Supply Chain Disruption

Modern economies rely on what is known as supply chains that connect production with transportation and distribution to the consumer. In the Palestinian economy, these chains experience continuous disruptions due to movement restrictions.

Trucks transporting goods between cities or to external markets may be delayed for many hours, increasing transportation costs and raising the risk of spoilage for certain goods, especially agricultural products.

Additionally, the inability to predict arrival times complicates commercial planning and increases operational costs for small and medium-sized enterprises.

As movement restrictions continue, the Palestinian market is subjected to indirect economic fragmentation, with cities becoming semi-isolated markets, and companies losing the ability to operate within an integrated national market.

Invisible Economic Loss

It is challenging to accurately measure the economic cost of barriers, but it is undoubtedly significant. Economic estimates suggest that movement restrictions could cost the Palestinian economy between 2% and 4% of its Gross Domestic Product (GDP) annually.

Given that the Palestinian GDP is close to $14 billion, this loss could range from $280 million to $560 million each year.

However, this loss does not appear as a direct item in economic calculations; rather, it seeps into the economy through decreased productivity, increased transportation costs, disrupted supply chains, and reduced investment. In other words, the Palestinian economy does not bear this cost all at once but pays it in daily installments through thousands of small delays.

Government Debt to the Private Sector

Challenges do not stop at movement restrictions; they extend to internal financial bottlenecks. Estimates indicate that the Palestinian government's debts to the private sector range between $2.5 billion and $3 billion.
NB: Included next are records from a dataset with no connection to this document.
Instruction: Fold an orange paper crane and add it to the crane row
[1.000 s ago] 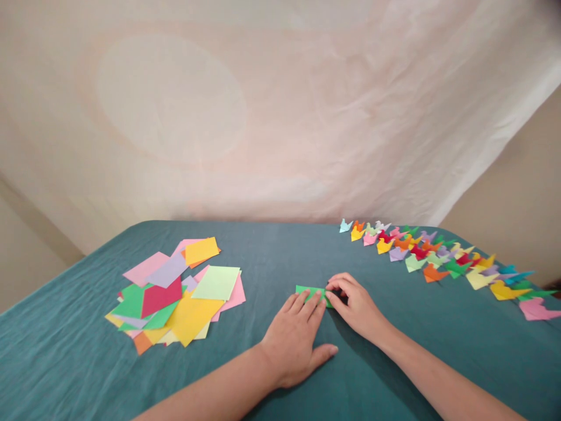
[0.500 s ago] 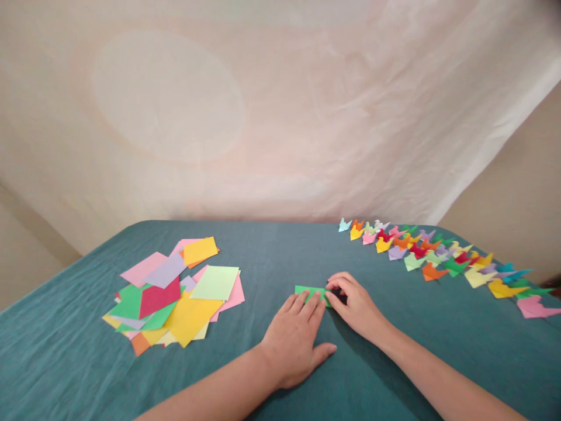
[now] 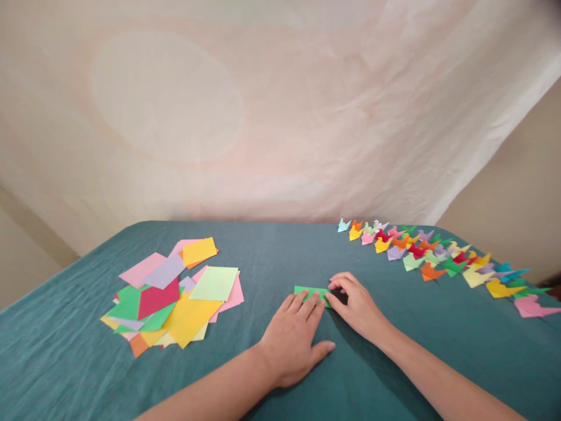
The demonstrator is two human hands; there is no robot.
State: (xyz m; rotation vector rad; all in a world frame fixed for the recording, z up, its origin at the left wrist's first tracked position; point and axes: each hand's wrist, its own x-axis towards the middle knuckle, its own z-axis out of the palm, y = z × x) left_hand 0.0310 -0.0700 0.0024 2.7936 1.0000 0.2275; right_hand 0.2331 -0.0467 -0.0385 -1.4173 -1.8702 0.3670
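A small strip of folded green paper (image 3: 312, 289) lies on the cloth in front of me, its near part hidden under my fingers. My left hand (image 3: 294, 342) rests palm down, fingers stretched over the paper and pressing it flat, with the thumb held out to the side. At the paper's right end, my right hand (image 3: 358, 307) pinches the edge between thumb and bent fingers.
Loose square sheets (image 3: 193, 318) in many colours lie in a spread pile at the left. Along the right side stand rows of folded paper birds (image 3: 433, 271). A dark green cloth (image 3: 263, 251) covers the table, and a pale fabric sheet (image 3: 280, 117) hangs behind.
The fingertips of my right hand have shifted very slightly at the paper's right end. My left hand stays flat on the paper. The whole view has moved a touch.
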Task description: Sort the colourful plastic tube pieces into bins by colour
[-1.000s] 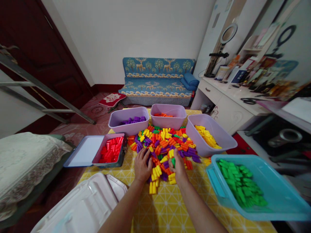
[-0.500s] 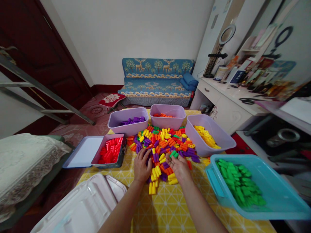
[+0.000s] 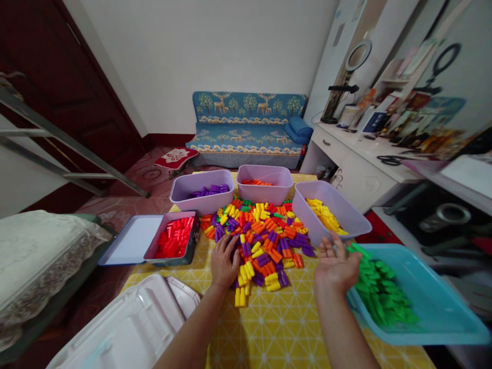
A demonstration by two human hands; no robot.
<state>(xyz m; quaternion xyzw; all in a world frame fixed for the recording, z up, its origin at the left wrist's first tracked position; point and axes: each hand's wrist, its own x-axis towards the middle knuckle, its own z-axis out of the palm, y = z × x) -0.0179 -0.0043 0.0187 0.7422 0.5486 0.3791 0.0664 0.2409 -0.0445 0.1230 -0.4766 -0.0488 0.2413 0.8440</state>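
Note:
A heap of small plastic pieces [image 3: 258,233] in yellow, orange, purple, red and green lies on the yellow tablecloth [image 3: 277,323]. My left hand [image 3: 224,262] rests on the near left edge of the heap, fingers curled among purple and yellow pieces. My right hand [image 3: 336,266] is open, palm up, at the near left rim of the turquoise bin [image 3: 426,302], and green pieces [image 3: 378,289] lie just off its fingertips inside that bin.
Three lilac tubs stand behind the heap: purple pieces [image 3: 202,190], orange pieces [image 3: 264,183], yellow pieces [image 3: 329,212]. A tin of red pieces [image 3: 176,239] sits left with its open lid [image 3: 130,240]. A white lid [image 3: 126,328] lies near left. A dresser [image 3: 361,169] stands right.
My right hand lifted green pieces off the heap, swung right to the turquoise bin and opened there. My left hand stayed at the heap's edge.

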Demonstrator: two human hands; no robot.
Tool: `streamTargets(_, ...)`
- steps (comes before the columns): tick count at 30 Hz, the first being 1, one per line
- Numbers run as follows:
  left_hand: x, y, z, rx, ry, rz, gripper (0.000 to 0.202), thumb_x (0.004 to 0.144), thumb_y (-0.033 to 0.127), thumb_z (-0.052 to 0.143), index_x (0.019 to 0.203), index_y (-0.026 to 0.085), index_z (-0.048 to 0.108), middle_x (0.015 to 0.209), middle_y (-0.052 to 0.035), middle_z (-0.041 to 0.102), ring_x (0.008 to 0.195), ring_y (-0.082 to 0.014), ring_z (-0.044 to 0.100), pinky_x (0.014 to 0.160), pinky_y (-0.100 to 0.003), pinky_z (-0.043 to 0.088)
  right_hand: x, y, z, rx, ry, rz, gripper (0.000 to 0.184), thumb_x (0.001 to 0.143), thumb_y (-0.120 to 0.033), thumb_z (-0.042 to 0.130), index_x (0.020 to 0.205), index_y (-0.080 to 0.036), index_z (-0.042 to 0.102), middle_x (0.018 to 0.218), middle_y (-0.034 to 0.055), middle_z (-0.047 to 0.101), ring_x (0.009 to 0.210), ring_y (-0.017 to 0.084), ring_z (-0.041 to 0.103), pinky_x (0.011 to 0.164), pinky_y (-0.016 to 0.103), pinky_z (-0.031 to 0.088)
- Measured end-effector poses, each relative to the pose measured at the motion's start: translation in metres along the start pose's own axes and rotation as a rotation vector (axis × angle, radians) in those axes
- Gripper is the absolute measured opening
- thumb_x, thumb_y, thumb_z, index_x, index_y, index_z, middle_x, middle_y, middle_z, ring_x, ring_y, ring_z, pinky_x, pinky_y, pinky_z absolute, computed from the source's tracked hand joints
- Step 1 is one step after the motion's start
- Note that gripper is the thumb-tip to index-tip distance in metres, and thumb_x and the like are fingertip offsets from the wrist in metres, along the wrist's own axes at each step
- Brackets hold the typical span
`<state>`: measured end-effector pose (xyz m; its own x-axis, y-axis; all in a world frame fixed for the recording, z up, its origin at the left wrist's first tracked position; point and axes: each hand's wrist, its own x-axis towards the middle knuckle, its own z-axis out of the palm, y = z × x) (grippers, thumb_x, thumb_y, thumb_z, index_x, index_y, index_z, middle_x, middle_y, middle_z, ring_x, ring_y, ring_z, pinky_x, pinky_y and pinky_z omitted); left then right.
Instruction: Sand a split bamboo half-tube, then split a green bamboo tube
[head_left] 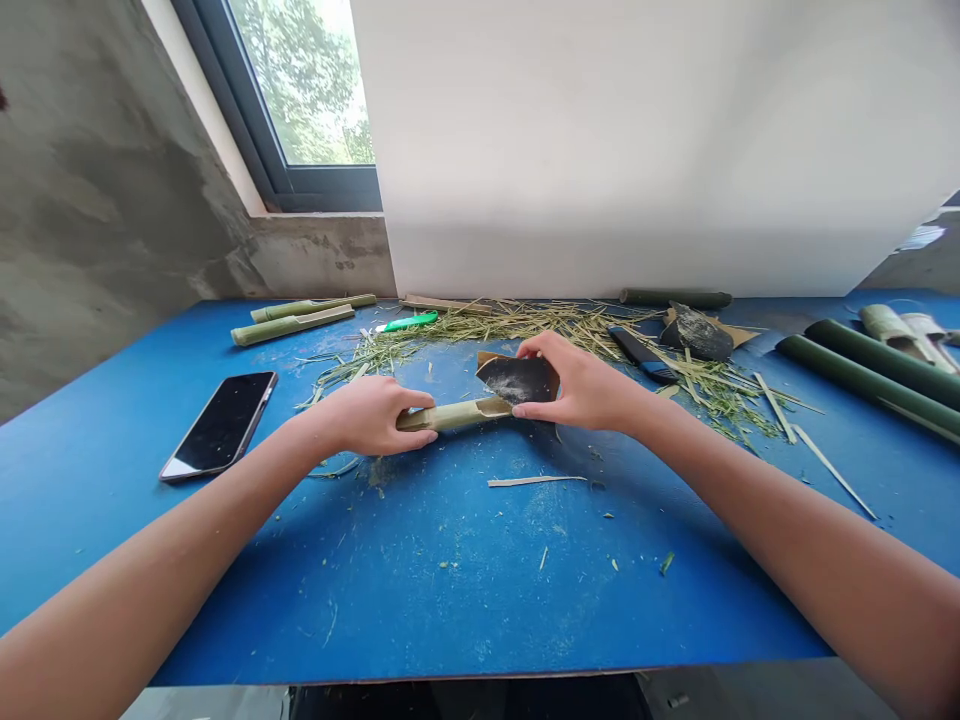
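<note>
The left hand is closed around one end of a bamboo piece lying near the middle of the blue table. The right hand pinches a dark sheet of sandpaper against its other end. A phone lies toward the left edge, bamboo shavings along the back edge.

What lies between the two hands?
In the head view, a short bamboo piece bridges them: left hand grips one end, right hand holds a dark abrasive sheet on the other.
</note>
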<state>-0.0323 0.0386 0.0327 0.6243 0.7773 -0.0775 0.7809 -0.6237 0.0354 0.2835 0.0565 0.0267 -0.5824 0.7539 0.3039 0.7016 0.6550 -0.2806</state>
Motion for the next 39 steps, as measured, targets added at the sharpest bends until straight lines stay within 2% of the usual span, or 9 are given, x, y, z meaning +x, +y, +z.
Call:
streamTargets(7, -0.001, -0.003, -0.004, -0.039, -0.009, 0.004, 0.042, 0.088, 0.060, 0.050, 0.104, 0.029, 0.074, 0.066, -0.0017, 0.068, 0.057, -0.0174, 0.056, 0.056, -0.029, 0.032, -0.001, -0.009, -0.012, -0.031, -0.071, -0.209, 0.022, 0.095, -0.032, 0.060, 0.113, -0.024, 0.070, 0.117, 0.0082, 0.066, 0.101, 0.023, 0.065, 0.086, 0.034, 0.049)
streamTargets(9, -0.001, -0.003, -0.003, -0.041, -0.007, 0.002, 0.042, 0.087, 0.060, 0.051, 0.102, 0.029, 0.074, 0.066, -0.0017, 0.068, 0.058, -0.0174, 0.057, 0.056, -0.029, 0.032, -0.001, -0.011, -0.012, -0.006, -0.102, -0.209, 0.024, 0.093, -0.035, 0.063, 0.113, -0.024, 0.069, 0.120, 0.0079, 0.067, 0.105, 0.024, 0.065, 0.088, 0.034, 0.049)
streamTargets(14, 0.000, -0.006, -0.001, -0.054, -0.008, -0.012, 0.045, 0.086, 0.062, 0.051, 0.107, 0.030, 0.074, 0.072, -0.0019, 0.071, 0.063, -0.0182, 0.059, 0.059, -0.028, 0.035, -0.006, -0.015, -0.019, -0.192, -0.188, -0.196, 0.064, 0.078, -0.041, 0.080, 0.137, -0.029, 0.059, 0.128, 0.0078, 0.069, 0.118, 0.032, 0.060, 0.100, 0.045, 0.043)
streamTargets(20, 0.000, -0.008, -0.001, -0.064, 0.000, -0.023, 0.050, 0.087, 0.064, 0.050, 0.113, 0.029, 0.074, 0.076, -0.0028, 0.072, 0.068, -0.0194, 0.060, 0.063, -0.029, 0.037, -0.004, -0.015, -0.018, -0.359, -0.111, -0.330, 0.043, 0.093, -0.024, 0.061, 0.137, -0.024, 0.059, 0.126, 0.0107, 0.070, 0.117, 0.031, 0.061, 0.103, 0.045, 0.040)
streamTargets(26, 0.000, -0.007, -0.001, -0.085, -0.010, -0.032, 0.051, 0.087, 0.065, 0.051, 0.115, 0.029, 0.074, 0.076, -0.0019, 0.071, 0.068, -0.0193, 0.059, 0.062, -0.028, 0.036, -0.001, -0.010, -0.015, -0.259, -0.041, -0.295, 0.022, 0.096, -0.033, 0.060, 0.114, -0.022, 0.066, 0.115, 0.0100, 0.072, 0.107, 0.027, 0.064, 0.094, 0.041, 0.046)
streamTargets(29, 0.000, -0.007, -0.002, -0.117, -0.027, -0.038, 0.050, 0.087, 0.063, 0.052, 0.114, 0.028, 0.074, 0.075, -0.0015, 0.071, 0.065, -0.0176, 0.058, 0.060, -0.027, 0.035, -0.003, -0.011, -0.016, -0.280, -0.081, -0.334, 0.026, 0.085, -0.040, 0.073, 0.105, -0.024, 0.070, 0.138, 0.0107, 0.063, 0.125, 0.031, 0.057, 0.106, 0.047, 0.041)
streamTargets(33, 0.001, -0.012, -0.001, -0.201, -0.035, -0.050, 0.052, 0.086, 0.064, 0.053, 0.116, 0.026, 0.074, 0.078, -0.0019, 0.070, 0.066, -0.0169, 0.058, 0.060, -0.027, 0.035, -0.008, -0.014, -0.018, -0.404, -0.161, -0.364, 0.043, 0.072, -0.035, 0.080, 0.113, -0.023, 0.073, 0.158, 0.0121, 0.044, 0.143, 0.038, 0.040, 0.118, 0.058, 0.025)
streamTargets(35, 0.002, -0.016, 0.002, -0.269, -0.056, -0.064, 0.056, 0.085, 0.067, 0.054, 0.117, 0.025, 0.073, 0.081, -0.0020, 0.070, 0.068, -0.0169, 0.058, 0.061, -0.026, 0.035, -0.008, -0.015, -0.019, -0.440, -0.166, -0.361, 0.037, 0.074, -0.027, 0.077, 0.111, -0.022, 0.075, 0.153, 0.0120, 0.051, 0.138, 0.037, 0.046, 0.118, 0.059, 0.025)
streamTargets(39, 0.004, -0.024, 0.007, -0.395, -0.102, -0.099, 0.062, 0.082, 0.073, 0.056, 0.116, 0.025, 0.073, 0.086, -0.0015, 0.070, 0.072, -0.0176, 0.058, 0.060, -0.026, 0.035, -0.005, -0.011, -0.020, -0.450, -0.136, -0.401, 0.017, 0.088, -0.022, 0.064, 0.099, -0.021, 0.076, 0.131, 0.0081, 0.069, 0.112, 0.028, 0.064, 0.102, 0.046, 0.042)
These debts include the dues owed to contracting companies, suppliers of medicines and services, and businesses that executed projects for the government. However, payment delays turn these dues into a significant economic burden, forcing companies to freeze new projects or resort to borrowing to cover their operational commitments.

Thus, the government's financial crisis impacts the real economy directly, affecting investment and growth.

Investment in an Unstable Environment

Investors do not only depend on market size or labor availability but also on the stability of the operating environment. In an environment where the movement of individuals and goods is subject to continuous disruption, making investment decisions becomes more difficult.

Capital naturally seeks stability and predictability. When the movement of goods and workers is not guaranteed, logistical risks become a deterring factor for investment.

Thus, barriers transform from a daily obstacle into a structural factor that limits the expansion of the Palestinian economy.

Conclusion

The economy of barriers reminds us that the economy is not built only by financial policies or large investments but also by the freedom of movement and the smoothness of economic activity. When roads are disrupted, not only vehicles are halted, but job opportunities, supply chains, and growth potentials are also hindered.

With the accumulation of movement restrictions and the increase in government debts to the private sector, the Palestinian economy faces a double challenge: constrained geography and pressured public finances.

The real cost of barriers is not merely in lost time but in the economic opportunities that were never created in the first place.

This article expresses the opinion of its author and does not necessarily reflect the opinion of Sada News Agency.